==== Recorded information ====

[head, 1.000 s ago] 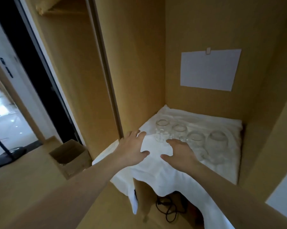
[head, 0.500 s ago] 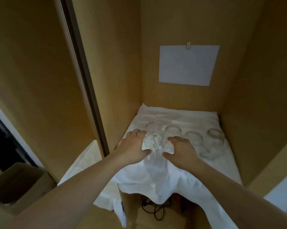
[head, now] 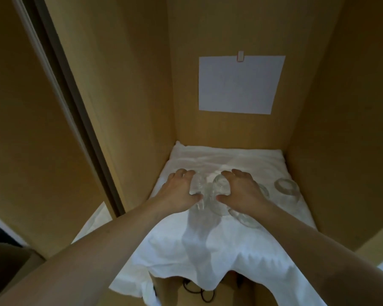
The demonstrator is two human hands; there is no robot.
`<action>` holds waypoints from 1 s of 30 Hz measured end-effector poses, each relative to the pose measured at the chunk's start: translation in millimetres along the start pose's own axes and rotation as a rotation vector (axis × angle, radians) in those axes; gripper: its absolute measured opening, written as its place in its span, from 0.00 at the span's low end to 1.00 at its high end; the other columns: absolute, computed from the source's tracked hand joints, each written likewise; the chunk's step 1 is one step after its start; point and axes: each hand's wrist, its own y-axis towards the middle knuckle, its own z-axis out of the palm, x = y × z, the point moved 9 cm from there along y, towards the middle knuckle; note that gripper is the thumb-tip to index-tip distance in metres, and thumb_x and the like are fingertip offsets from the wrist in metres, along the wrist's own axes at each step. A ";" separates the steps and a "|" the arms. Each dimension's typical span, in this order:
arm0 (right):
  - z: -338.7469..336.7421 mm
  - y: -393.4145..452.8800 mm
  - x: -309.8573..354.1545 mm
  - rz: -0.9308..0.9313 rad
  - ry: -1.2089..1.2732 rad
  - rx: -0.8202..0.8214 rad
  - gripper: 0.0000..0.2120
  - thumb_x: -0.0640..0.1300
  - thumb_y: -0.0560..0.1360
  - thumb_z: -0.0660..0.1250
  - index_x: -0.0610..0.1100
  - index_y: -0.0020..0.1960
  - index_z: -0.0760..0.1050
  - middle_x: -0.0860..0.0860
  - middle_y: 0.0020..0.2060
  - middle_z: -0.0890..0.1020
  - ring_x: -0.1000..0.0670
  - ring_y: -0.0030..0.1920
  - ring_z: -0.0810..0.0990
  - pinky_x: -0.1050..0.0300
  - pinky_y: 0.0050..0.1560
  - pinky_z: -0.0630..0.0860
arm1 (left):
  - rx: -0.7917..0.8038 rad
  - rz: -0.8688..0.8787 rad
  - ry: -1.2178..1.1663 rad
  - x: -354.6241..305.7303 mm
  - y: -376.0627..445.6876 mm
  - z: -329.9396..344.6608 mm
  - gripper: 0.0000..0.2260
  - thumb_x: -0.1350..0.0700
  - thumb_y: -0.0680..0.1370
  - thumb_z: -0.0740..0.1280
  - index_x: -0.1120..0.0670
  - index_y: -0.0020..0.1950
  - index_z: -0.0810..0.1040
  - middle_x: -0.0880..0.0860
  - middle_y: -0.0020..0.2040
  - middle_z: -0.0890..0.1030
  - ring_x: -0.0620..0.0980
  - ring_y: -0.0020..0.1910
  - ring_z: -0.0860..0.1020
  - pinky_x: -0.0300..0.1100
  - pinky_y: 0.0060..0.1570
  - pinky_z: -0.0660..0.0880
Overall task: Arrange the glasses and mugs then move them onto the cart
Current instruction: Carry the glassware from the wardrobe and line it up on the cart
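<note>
A shelf sits inside a wooden closet, and a white cloth [head: 219,246] covers all of it; the cloth is wrinkly and its front edge hangs down over the shelf at 6 o'clock; clear glass mugs stand on the cloth in a row from side to side; one mug [head: 198,186] is on the left and a second mug [head: 219,184] is touching it or just beside it, I cannot tell which; a third mug [head: 245,217] is at 3 o'clock from those two, partly hidden; the last mug [head: 286,188] stands furthest toward 3 o'clock, close to the closet's side wall, apart from the others.
</note>
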 end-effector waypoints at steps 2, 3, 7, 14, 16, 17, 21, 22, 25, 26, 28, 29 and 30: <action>3.8 11.8 -3.7 -0.006 -0.005 0.028 0.41 0.57 0.73 0.73 0.51 0.80 0.58 0.44 0.77 0.62 0.40 0.76 0.60 0.49 0.72 0.65 | 0.030 -0.010 0.006 0.2 14.4 6.0 0.36 0.43 0.76 0.71 0.51 0.79 0.61 0.55 0.76 0.64 0.60 0.74 0.64 0.49 0.70 0.65; 7.0 18.5 -5.8 -0.007 -0.004 0.043 0.42 0.57 0.72 0.73 0.52 0.80 0.57 0.43 0.77 0.61 0.40 0.76 0.60 0.49 0.72 0.65 | 0.046 -0.014 0.007 -0.3 21.7 9.9 0.35 0.44 0.76 0.71 0.52 0.79 0.62 0.56 0.76 0.64 0.60 0.73 0.64 0.47 0.69 0.64; 26.6 45.1 -8.8 -0.008 -0.020 0.191 0.47 0.55 0.70 0.76 0.52 0.81 0.54 0.43 0.76 0.59 0.39 0.74 0.62 0.47 0.70 0.68 | 0.109 -0.074 0.001 3.6 49.8 30.1 0.40 0.41 0.75 0.73 0.50 0.81 0.57 0.57 0.79 0.59 0.62 0.75 0.63 0.51 0.71 0.66; 41.5 78.7 -6.5 -0.040 -0.197 0.388 0.40 0.47 0.65 0.81 0.50 0.70 0.63 0.46 0.57 0.69 0.43 0.53 0.76 0.53 0.45 0.74 | 0.300 -0.205 -0.062 17.9 87.8 58.6 0.42 0.50 0.63 0.81 0.45 0.72 0.63 0.54 0.63 0.65 0.59 0.61 0.73 0.53 0.60 0.77; 42.9 87.2 -6.8 -0.047 -0.207 0.455 0.41 0.48 0.63 0.82 0.50 0.70 0.64 0.49 0.54 0.72 0.47 0.50 0.75 0.55 0.44 0.73 | 0.275 -0.197 0.019 15.6 91.3 57.9 0.37 0.50 0.62 0.80 0.47 0.65 0.64 0.54 0.57 0.66 0.58 0.54 0.76 0.51 0.53 0.79; 44.0 90.8 -6.3 -0.050 -0.206 0.487 0.43 0.49 0.63 0.82 0.49 0.71 0.64 0.50 0.54 0.73 0.48 0.50 0.75 0.56 0.45 0.74 | 0.256 -0.187 0.046 14.3 92.3 57.1 0.36 0.50 0.62 0.80 0.48 0.63 0.64 0.53 0.56 0.66 0.58 0.52 0.76 0.50 0.51 0.80; 49.9 102.2 -3.2 -0.061 -0.211 0.546 0.44 0.50 0.61 0.83 0.48 0.71 0.66 0.50 0.59 0.77 0.48 0.55 0.78 0.54 0.52 0.80 | 0.191 -0.145 0.093 16.3 94.2 56.2 0.36 0.49 0.61 0.79 0.47 0.63 0.65 0.53 0.54 0.67 0.57 0.49 0.76 0.47 0.44 0.77; 51.6 104.4 -2.6 -0.061 -0.210 0.554 0.44 0.50 0.61 0.83 0.48 0.71 0.66 0.50 0.60 0.77 0.48 0.56 0.79 0.53 0.53 0.80 | 0.188 -0.137 0.102 17.1 95.5 55.7 0.36 0.49 0.61 0.79 0.47 0.62 0.65 0.53 0.54 0.67 0.57 0.49 0.76 0.47 0.44 0.77; 54.1 109.2 -1.4 -0.061 -0.202 0.566 0.45 0.50 0.60 0.83 0.47 0.71 0.66 0.50 0.61 0.76 0.47 0.57 0.79 0.52 0.55 0.80 | 0.195 -0.123 0.104 18.1 99.9 53.9 0.36 0.47 0.60 0.80 0.47 0.63 0.64 0.53 0.54 0.67 0.57 0.48 0.76 0.48 0.45 0.78; 54.7 110.2 -1.2 -0.061 -0.202 0.569 0.46 0.50 0.60 0.84 0.47 0.72 0.66 0.49 0.62 0.76 0.47 0.58 0.79 0.52 0.56 0.80 | 0.195 -0.120 0.104 18.4 100.5 53.5 0.37 0.47 0.60 0.80 0.47 0.63 0.64 0.53 0.54 0.67 0.57 0.48 0.76 0.48 0.45 0.78; 55.4 111.9 -1.2 -0.061 -0.197 0.569 0.46 0.50 0.60 0.83 0.47 0.73 0.65 0.49 0.64 0.76 0.46 0.59 0.78 0.52 0.57 0.80 | 0.186 -0.116 0.104 19.9 100.9 54.2 0.37 0.47 0.60 0.80 0.47 0.63 0.64 0.53 0.54 0.67 0.57 0.48 0.75 0.47 0.44 0.77; 55.7 111.9 -0.8 -0.064 -0.197 0.566 0.47 0.50 0.61 0.83 0.47 0.73 0.65 0.49 0.64 0.76 0.46 0.59 0.78 0.52 0.57 0.79 | 0.182 -0.115 0.102 19.9 100.4 54.3 0.37 0.47 0.60 0.80 0.47 0.63 0.64 0.53 0.54 0.67 0.57 0.48 0.75 0.47 0.44 0.77; 56.0 112.0 -0.5 -0.071 -0.198 0.559 0.47 0.50 0.61 0.83 0.47 0.74 0.65 0.49 0.64 0.76 0.46 0.59 0.78 0.53 0.56 0.79 | 0.175 -0.113 0.101 19.7 100.0 54.2 0.37 0.47 0.60 0.80 0.47 0.63 0.64 0.53 0.54 0.66 0.58 0.49 0.75 0.47 0.44 0.77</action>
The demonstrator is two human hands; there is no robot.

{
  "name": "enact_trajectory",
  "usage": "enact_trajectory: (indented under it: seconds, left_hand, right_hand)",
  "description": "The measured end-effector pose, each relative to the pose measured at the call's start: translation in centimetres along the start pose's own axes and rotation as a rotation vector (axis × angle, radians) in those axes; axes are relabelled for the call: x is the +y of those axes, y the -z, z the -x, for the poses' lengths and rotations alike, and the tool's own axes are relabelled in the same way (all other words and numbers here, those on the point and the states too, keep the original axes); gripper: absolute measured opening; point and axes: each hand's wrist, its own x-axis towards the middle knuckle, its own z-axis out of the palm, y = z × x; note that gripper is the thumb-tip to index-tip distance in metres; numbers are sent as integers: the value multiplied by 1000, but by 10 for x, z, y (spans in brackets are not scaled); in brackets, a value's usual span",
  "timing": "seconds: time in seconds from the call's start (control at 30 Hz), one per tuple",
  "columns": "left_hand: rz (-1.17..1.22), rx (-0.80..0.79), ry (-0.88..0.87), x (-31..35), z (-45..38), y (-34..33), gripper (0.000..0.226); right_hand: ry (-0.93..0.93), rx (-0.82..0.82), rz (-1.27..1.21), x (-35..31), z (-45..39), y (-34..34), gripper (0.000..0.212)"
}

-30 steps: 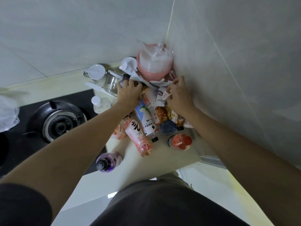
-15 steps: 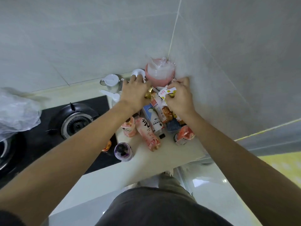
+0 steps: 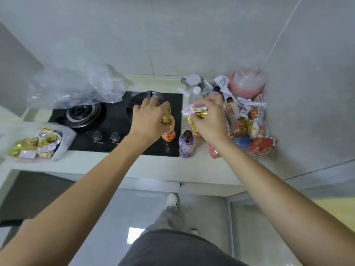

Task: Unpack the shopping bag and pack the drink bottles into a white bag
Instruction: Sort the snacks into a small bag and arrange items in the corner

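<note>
Grey wall tiles meet in a corner above a pale countertop point(image 3: 107, 164) that carries a black 2-burner gas hob point(image 3: 115, 135). At about 9 o'clock from the hob, on the counter's left end, lies a white bag point(image 3: 63, 139) with gold and white snack packets showing inside it. A crumpled clear plastic bag point(image 3: 76, 87) sits at 11 o'clock, partly over the rear-left burner.

Over the hob's right side the left hand point(image 3: 148, 120) has its fingers curled round a small gold packet point(image 3: 166, 118); just below it stands an orange-pink drink bottle point(image 3: 169, 134), though whether the hand touches it cannot be told. The right hand point(image 3: 208, 120) pinches a white and yellow sachet point(image 3: 194, 116) above the counter at 3 o'clock from the hob.

A purple drink bottle point(image 3: 186, 144) stands upright at the hob's right edge, between the 2 hands. Further toward 3 o'clock, in the corner, lies a heap of snack packets and bottles point(image 3: 249, 127), with a pink container wrapped in plastic point(image 3: 246, 81) behind it at 1 o'clock and a white-lidded jar point(image 3: 192, 79) beside that.
</note>
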Motion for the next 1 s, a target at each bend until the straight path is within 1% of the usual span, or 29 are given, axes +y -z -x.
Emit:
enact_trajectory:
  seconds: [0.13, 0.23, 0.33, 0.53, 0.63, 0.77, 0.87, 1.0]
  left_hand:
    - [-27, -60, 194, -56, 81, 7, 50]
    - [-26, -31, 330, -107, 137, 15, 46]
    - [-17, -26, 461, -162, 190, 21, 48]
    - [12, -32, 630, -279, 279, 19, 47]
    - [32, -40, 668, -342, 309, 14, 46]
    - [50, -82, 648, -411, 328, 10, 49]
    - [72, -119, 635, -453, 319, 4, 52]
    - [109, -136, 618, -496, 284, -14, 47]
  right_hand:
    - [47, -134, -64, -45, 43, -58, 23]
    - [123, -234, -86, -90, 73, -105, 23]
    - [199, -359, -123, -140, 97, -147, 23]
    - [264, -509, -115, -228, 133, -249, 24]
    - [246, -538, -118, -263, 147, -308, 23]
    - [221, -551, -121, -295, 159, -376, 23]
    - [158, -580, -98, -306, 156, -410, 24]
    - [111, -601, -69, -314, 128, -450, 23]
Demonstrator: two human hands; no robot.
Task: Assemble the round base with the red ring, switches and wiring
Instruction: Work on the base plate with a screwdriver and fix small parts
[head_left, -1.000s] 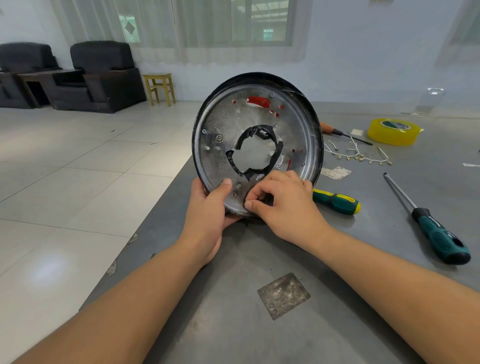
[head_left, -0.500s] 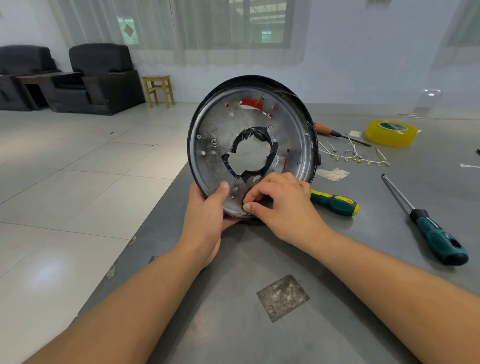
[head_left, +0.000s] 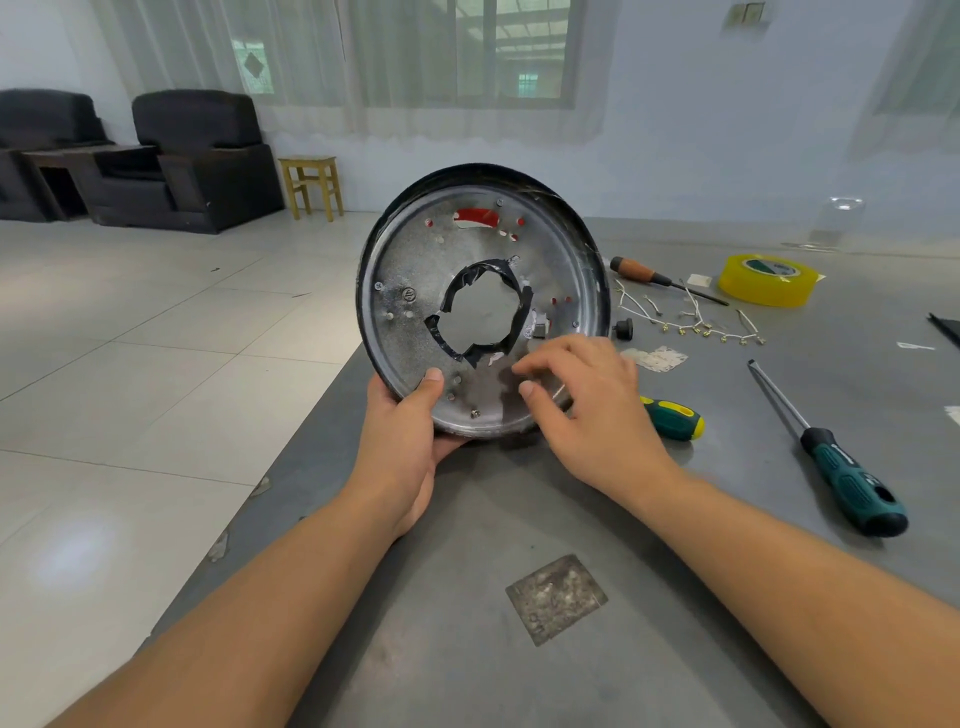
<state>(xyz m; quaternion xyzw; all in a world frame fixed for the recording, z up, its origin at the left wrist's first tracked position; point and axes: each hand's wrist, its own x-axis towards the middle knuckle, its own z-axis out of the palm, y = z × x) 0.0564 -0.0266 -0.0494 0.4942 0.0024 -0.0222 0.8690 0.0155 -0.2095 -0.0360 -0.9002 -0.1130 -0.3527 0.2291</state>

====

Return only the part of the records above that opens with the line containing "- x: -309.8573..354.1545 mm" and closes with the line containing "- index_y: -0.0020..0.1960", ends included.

  - x: -309.8573..354.1545 mm
  - rz: -0.9308..0.9313 rad
  - ry: -1.2089..1.2732 rad
  - rx: -0.8202..0.8214 rad
  - gripper: 0.0000..0.2120
  - thumb_x: -0.0640..0.1300
  - thumb_y: -0.0560..0.1360
  - thumb_z: -0.0660..0.1250
  - index_x: -0.0610..0.1100
  - index_y: -0.0020..0.1960

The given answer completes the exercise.